Do you believe that people of good faith [NPI] may hold some views for a reason, but that those views may also appeal to them for deeper reasons that they don’t necessarily recognize?
Are the only two options really:
- total honesty, beneficence, keen self-awareness, and good faith, or
- lying and hypocrisy?
I’d argue no. I’d argue there’s much more at play in between those two extremes.
This may be somewhat problematic, though: the population pyramids I have seen show that, for the age range of late teens to early forties, there are slightly more men than women. What matters, I guess, is voter demographics, and whether prudish older women are a minority compared to sensible older women when it comes down to the ballot box.
Doesn’t this assume that all the men are pro-forced-birth, though? If prudish older women are a minority, aren’t they offset by men who support women’s right to choose?
I suck at statistics, but I do know this: When one of those prudish women has a daughter, niece or even themselves at risk of harm due to a problematic pregnancy, they change their minds about abortion being murder v. medical care on a dime. Their abortion is medical care. Only everyone else’s is murder.
It would infer that men are pretty evenly split on the question, that women would be the deciding factor.

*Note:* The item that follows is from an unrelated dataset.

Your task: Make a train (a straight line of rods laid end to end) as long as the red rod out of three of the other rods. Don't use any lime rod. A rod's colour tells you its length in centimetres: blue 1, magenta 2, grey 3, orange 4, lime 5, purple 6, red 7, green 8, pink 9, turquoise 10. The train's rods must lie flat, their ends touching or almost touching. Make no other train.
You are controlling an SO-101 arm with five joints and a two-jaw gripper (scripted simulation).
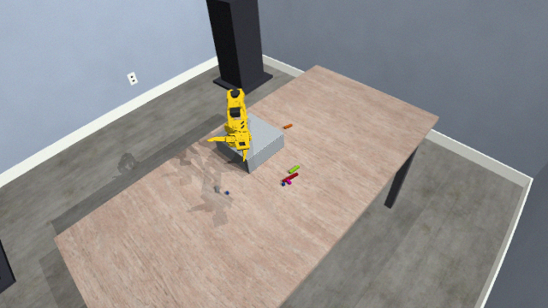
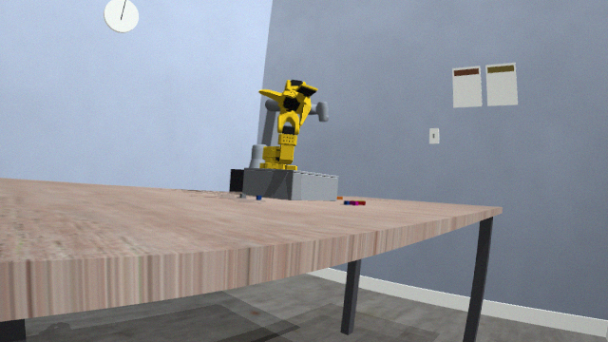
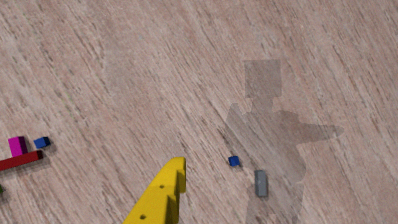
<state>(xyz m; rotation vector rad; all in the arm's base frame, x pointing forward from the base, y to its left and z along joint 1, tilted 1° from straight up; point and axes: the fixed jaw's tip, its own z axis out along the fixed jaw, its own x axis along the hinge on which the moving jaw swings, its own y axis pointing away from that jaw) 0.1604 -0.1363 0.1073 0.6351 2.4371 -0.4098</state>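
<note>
My gripper is open and empty, high above the table by the plinth. The red rod lies flat, with the lime rod beside it. A magenta rod lies crosswise at the red rod's side, seeming to touch it. One blue rod lies near the red rod's end. Another blue rod lies apart, near the grey rod. The orange rod lies alone beyond the plinth.
The arm stands on a grey plinth on the wooden table. The arm's shadow falls around the grey rod. One yellow jaw shows low in the wrist view.
</note>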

I am not sure how men land on this, but I tend to think they break slightly for choice.
I think this is true. And women break much more than slightly for choice. Even if they don’t say so aloud.
Except, as has been explained countless times, their actions are in no way consistent with their beliefs. You really believe that embryos and fetuses are human beings? Fine. Then you should be pouring billions, if not trillions of dollars into research to prevent spontaneous abortions, which occur far, far more often then non-spontaneous abortions; You should full-throatedly oppose IVF, and demand that it be shut down; You should support extensive sex education and access to birth control, including the morning after pill, which despite lies to the contrary is not an abortifacient; You should be in favor of extending parental benefits to pregnant mothers; You should term violence that leads to a miscarriage as murder (not all places do so, and in many it’s a lesser charge); You should insist that government documentation and identification begin during pregnancy, not after birth; You should extend child protective services to pre-natal care and domestic abuse of pregnant women; And you should oppose abortion in nearly every conceivable scenario, including rape, incest, and fetuses with conditions that are not compatible with life - after all, we don’t euthanize babies with terminal conditions, do we?
To be clear, I think the above are mostly terrible, harmful positions, and I would oppose anyone who advocated for most of them. But I would believe they were sincere when they said that they thought that embryos and fetuses were people. And yet I don’t think I’ve ever heard a “pro-life” person talk about the tragedy of spontaneous abortions, or lament the millions of “people” that are killed by IVF.
Not only spontaneous abortions, what about chimeras? That happens much more often than we realize. That would need to be fixed as well.
What is the far right terminology you’re objecting to?